■ YOUR ASSIGNMENT ■
When you reach the line in the listing below that contains "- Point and", begin returning lines exactly as written, and stop after the line that contains "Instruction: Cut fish". Return no other lines.

**** THE DATA ****

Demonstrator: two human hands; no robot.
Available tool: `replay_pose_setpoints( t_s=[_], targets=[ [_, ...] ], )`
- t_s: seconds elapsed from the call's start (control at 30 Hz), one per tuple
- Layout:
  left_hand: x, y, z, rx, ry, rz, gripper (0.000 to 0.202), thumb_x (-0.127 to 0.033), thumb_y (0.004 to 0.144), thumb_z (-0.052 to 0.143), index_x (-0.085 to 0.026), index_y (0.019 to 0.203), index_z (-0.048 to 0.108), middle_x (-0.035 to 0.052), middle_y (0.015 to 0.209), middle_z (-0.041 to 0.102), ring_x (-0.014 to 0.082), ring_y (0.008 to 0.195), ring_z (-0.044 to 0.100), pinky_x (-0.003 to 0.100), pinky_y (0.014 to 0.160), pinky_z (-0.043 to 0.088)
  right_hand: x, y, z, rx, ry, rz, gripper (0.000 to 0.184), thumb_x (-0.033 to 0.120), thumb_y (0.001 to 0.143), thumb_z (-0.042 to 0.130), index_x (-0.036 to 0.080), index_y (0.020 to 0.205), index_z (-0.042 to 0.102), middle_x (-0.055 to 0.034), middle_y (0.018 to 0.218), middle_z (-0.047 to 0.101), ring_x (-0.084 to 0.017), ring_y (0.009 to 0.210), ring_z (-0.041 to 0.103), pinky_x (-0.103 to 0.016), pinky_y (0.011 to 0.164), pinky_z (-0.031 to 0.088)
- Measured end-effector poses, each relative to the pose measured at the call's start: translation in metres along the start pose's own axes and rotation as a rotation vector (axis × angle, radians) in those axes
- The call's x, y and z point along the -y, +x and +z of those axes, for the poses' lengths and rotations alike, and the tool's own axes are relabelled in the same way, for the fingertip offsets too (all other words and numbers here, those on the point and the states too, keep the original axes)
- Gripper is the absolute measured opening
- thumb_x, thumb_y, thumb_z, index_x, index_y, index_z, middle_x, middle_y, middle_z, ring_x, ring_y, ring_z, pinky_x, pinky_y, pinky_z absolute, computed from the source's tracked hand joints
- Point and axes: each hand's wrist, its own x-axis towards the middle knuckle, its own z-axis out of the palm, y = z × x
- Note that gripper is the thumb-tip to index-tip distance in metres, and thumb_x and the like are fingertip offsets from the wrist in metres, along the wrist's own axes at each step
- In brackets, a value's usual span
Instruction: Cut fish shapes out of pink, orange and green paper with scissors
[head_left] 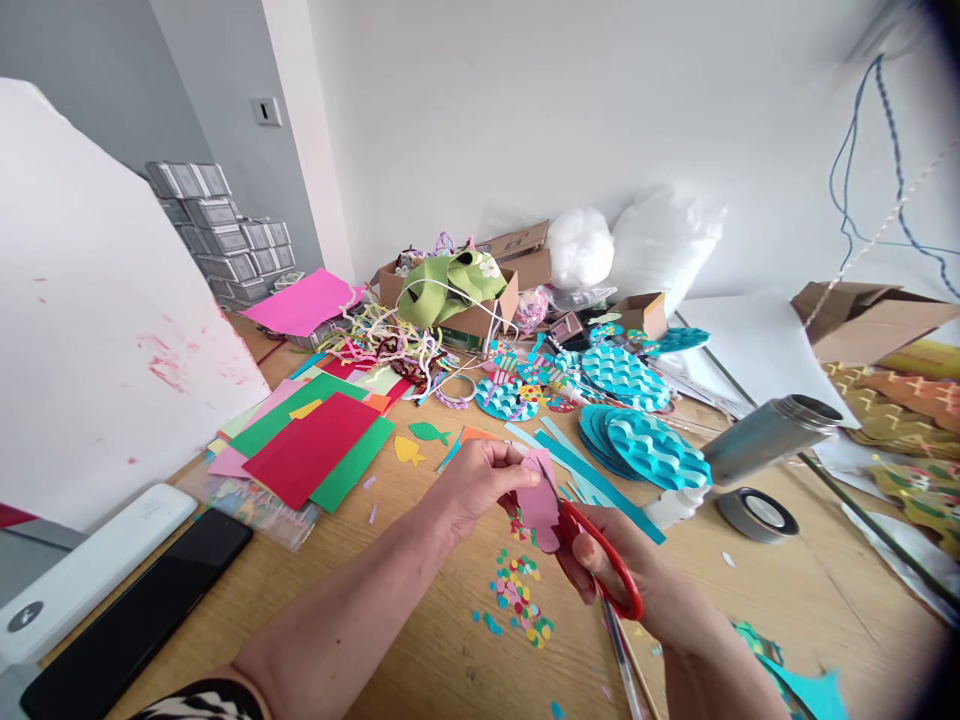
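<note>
Between thumb and fingers, my left hand [484, 485] pinches the upper left edge of a piece of pink paper [538, 512]. My right hand [611, 560] is wrapped round the red handles of a pair of scissors [626, 585], whose blades lie at the paper's right side. The paper's lower end is cut in a rounded outline. Below the hands, small coloured paper dots [517, 595] are scattered on the wooden table. A yellow paper fish [409, 451] and a green paper fish [429, 432] lie to the left of my left hand.
Coloured paper sheets [315, 450] are stacked at left, near a black phone [139, 615]. Blue wavy discs [656, 450], a metal flask [772, 435] and a roll of tape [757, 514] stand at right. A cardboard box [506, 300] with green fabric sits at the back.
</note>
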Motion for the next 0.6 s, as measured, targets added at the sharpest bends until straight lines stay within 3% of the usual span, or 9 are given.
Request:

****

■ REPLY TO THE EXERCISE ■
- Point and axes: each hand's wrist, its own x-axis towards the middle knuckle, its own z-axis out of the palm, y = z × x
- Note that gripper is the thumb-tip to index-tip distance in metres, and thumb_x and the like are fingertip offsets from the wrist in metres, along the wrist's own axes at each step
- In brackets, a value's usual span
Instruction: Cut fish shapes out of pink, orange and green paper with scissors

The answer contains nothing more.